Not that poor old Morsi was himself a romantic figure. His elected presidency – which lasted less than a year – was shambolic, itself corrupted, increasingly brutal and very, very arrogant. The Muslim Brotherhood has always suffered from vanity, which is why it stayed out of the 2011 Egyptan revolution until Mubarak's fall was certain – and why Morsi himself began talking to the army (his future nemesis) before the violence had ended.
But symbolism counts when the last elected president of a country dies in front of his own judges, in a cage used for felons, denied, according to his son, even a public funera
We can imagine the reaction to the family's request: Morsi was on trial for his life on charges for espionage because he was in contact with Hamas. The fact that it was one of his presidential tasks to organise ceasefires between Hamas and Israel in Gaza, a function which his successor has also dutifully undertaken, is neither here nor there. Field Marshal President Sisi (to give him his two legal titles) will not be tried for espionage because his military policies include the safety of Israel's southern border.
One can only imagine the reaction of the judges at Morsi's latest trial when the man elected president in 2012 suddenly collapsed on the floor. To be prepared to sentence the man to the gallows, only to witness the defendant go to meet his maker earlier than planned, must have provoked a unique concentration of judicial minds.
But could they have been surprised? Morsi’s family had long protested his lack of medical treatment. Human rights groups had done the same. He had suffered 23-hours-a-day solitary confinement.
The world's media and the world's statesmen, however, largely ignored these denunciations. Morsi was a has-been, his court reappearances a bore. All that was surprising was that he managed to talk – or try to talk – to his judges for five minutes before he departed their jurisdiction forever.
Three family visits in almost six years of solitary, no access to his lawyers, even to a doctor – the evidence suggests that his death must have been hoped for by his jailers, his judges and the one man in Egypt who cannot be contradicted.
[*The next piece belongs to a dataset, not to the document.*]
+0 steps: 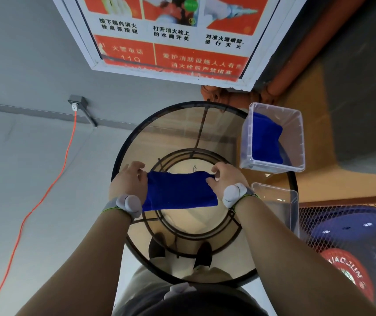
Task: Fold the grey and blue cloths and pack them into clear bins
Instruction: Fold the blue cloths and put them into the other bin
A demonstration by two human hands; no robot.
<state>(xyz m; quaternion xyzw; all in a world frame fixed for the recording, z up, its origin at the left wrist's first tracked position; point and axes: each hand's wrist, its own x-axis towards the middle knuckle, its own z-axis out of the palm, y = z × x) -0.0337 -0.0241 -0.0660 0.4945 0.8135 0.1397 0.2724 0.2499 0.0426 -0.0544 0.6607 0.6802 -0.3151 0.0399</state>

Long has Sisi attempted to conflate the Muslim Brotherhood with al-Qaeda, with Isis, with the assailants of Christian churches and Christian lives. If Isis and Hamas and the Brotherhood are all now blamed together for the Islamist uprising in Sinai and the atrocities in Cairo, do we really think there were any expressions of regret among Sisi's colleagues when word came that the 67-year-old diabetic had conveniently saved the government a hangman's fees?
And of course there was no public funeral. It's one thing to use the word “terrorist” about the Brotherhood, quite another to call every man and woman shot down in a funeral terrorists.